Covering the creation of a Trekk Client in detail is beyond the scope of this article; instead, I review the basic process. First, create a second instance of Trekk, this time selecting the “Trekk Client” option. Trekk clients use Migrate and need custom code to parse and import the data that's retrieved from the server. So, each Trekk Client has custom code tailored to the shared content. This code is composed of three primary parts: a Source, a Destination and a Mapping. (Note: there are examples within the Trekk distribution.)

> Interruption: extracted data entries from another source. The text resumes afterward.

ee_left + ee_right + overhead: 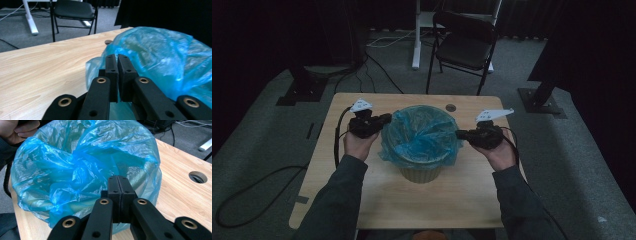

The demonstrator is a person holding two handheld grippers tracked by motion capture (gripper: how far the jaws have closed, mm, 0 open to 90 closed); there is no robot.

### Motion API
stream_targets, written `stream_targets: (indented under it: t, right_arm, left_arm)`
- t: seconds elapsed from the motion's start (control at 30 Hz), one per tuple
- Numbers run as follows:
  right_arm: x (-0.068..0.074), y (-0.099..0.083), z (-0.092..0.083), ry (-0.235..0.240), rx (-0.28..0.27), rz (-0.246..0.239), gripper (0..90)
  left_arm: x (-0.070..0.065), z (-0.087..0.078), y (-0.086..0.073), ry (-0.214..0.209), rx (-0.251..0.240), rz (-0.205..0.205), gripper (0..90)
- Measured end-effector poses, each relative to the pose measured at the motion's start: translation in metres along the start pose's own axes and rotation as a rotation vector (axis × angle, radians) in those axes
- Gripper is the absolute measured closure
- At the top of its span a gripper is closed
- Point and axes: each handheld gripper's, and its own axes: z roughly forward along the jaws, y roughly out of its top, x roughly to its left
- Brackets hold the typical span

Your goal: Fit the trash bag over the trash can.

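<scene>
A blue plastic bag (421, 136) lines a small bin (421, 173) that stands on the desk (362, 200), between the two tools. The bag's rim is folded out over the bin's edge and hangs loose around it.

The left tool (117, 60) has its jaws nearly pressed together at the bag's rim, with film bunched right at its tips; it looks to be pinching the film, though only a thin slit shows between the jaws. The right tool (117, 181) has its jaws pressed fully together at the rim on the opposite side, apparently nipping the film there too.

The bag should be very light, soft and crinkly, with no stiffness of its own. It is likely slippery and could tear or stretch if tugged sharply. The best hold is probably the overhanging rim just ahead of each tool, gathered in a fold, not a single layer. The bin seems light and may lift with the bag.
</scene>
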Motion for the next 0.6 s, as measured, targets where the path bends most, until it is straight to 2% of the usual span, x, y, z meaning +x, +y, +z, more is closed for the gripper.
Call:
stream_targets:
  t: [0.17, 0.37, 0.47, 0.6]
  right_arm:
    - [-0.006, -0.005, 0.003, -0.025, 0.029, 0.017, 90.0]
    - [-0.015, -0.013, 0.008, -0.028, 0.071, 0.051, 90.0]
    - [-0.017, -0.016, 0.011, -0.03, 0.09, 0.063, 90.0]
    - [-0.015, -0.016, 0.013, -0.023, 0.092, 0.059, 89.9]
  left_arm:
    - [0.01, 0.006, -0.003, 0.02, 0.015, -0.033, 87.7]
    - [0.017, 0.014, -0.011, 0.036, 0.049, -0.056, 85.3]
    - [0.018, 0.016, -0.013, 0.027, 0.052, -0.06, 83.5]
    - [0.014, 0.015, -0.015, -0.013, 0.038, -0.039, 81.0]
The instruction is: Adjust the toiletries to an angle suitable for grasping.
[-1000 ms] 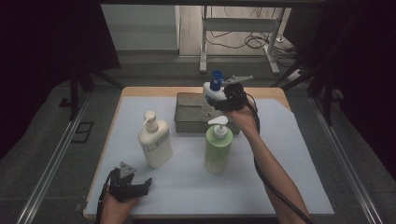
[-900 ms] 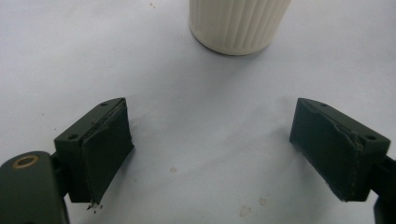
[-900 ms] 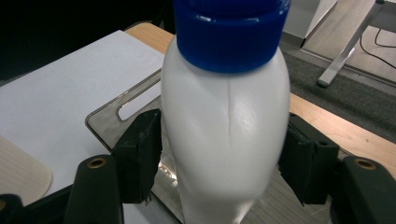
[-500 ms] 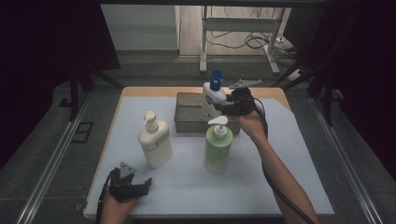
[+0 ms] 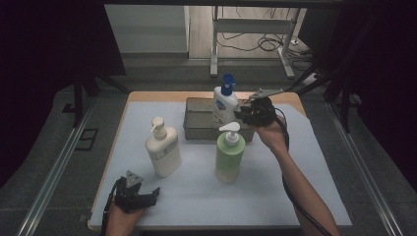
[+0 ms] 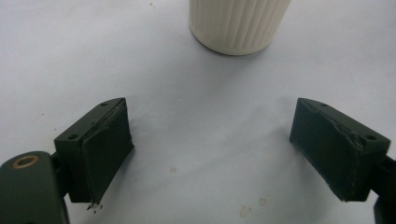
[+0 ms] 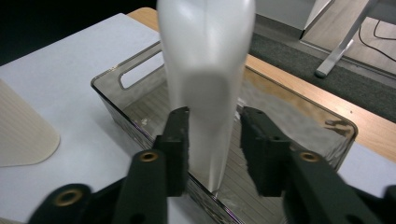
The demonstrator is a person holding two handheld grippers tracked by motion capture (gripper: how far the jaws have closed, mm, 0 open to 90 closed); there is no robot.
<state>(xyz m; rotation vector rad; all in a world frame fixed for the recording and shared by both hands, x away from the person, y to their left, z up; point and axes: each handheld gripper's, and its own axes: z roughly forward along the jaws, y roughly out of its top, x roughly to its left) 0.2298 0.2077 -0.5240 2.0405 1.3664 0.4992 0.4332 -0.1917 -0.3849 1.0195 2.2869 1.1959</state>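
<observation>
I see a white bottle w/ a blue pump top, standing straight up at the near right end of the grey see-thru tray. In the right gripper view its bottom sits low betw. my jaws.

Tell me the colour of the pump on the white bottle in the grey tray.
Blue pump, clearest in the high view.

In my right gripper view the white bottle is blurred and its top runs off the frame. Whether my right hand-held gripper already presses it, I cannot tell. The cream bottle shows just its base.
</observation>
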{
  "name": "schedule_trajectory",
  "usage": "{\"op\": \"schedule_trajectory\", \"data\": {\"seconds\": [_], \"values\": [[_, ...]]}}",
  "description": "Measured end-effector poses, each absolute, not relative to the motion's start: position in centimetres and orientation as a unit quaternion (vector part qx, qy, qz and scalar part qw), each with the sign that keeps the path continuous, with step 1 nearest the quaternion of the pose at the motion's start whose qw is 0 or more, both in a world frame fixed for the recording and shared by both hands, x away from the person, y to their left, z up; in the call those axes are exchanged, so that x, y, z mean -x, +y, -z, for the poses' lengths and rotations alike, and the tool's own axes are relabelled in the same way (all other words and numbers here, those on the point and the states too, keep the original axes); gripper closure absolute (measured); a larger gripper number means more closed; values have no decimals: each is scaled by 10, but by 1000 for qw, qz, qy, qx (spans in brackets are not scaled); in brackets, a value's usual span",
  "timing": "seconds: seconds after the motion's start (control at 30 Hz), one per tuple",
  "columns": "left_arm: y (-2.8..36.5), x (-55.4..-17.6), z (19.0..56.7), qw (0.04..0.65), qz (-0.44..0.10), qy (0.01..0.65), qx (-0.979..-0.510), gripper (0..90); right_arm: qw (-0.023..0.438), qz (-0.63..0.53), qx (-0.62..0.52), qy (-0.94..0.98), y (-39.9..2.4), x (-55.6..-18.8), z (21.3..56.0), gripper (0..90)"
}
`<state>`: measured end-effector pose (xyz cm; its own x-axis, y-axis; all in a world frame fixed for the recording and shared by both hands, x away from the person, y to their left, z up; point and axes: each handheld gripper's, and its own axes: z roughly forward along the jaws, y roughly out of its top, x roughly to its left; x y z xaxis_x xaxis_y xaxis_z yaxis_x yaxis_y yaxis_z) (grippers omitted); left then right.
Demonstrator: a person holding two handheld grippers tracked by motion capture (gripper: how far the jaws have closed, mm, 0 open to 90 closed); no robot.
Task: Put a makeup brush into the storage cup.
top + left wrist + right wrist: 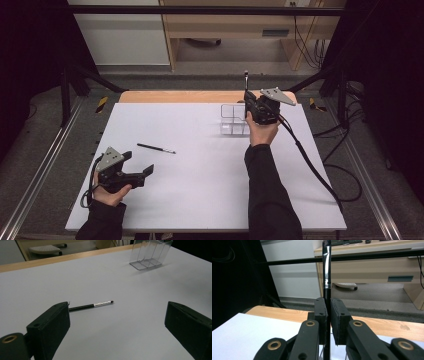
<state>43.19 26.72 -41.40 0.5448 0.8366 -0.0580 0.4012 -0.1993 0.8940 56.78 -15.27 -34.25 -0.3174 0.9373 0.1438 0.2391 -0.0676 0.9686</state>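
Over the clear box (233, 119): right hand-held gripper (248, 104) clamps a pen (326, 270) upright. Lower it straight into one compartment, then release. Left hand-held gripper (141, 172) gapes empty near second pen (156, 148) on the surface (200, 175).

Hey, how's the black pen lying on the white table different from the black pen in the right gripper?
The thin black pen with a silver section lies flat and free on the white table, in front of the open left gripper. The black pen with a silver band stands upright, clamped in the right gripper above the clear plastic divided organiser. Both are slim, black and silver.
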Motion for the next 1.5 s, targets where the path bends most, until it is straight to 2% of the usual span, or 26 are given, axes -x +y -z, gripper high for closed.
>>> {"op": "schedule_trajectory", "data": {"seconds": [1.5], "values": [[267, -432, 415, 476, -226, 417, -741, 53, 327, -532, -501, 599, -150, -620, 373, 843]]}}
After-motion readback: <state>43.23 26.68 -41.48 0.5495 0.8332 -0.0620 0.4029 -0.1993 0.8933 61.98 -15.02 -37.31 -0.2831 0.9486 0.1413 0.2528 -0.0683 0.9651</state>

You'll need to navigate to admin/config/services/trekk_client and add a new Trekk Client configuration item. You can define the Trekk Server URL as well as the HTTP method, but the Source schema implements hook_trekk_client_source_schema(). The schema is essentially a database-friendly version of the structure the Trekk Server endpoint outputs. For example, your bio schema would have “nid”, “node_title”, “body” and “position” as the “fields”, and each “field” would have the data type (int, varchar and so on) and length where appropriate—see Listing 1 for an illustration. The only hitch is that the Trekk Server converts a View into JSON, so it uses the View field labels instead of the machine name as you have in other areas—hence, “position” and not “field_position”. Once you have configured the Source, you can “Test Connection” and verify that the Trekk Client can access the Trekk Server, although this does not validate the schema.
Trekk extends Migrate's node and term Destinations to make them accessible to the GUI. However, many contrib modules provide Migrate Destinations, and Migrate maintains several as well in the migrate_extras module. For example, the Flatfish module media Migrations use the Media Destination to create the physical files and populate the file_managed table properly. In many cases, you will be able to use the node Destination. For complex Migrations, you may need to extend Destinations or write your own.
Finally, you will need to add a Mapping. Although Mappings can be very simple, they are more than just the connection between the Source and the Destination. Mappings also provide a key juncture to insert custom processing—you can register custom callbacks. For example, although we use the standard node Destination in the Flatfish module Content Type Migrations, a callback executes more than 100 lines of custom code. This is the code that cleans the HTML, handles the non-Media file creation (PDFs, docs and so on) and replaces the Flatfish tokens with Media tokens. One last note on the Mappings—Trekk handles Mappings a little differently from normal Migrations and expects Mappings to come in as configuration rather than as part of a Migration class constructor. For a full understanding, I recommend reviewing TrekkClientMapping.inc in detail.
You now should have content on the Trekk Client. From here, just write a simple drush script to execute Migrate updates and set up a cron job. The Trekk Client content will be up to date and largely maintenance-free.
As you can see from this overview and example, Trekk provides a great starting point for universities looking to leverage Drupal in a big way.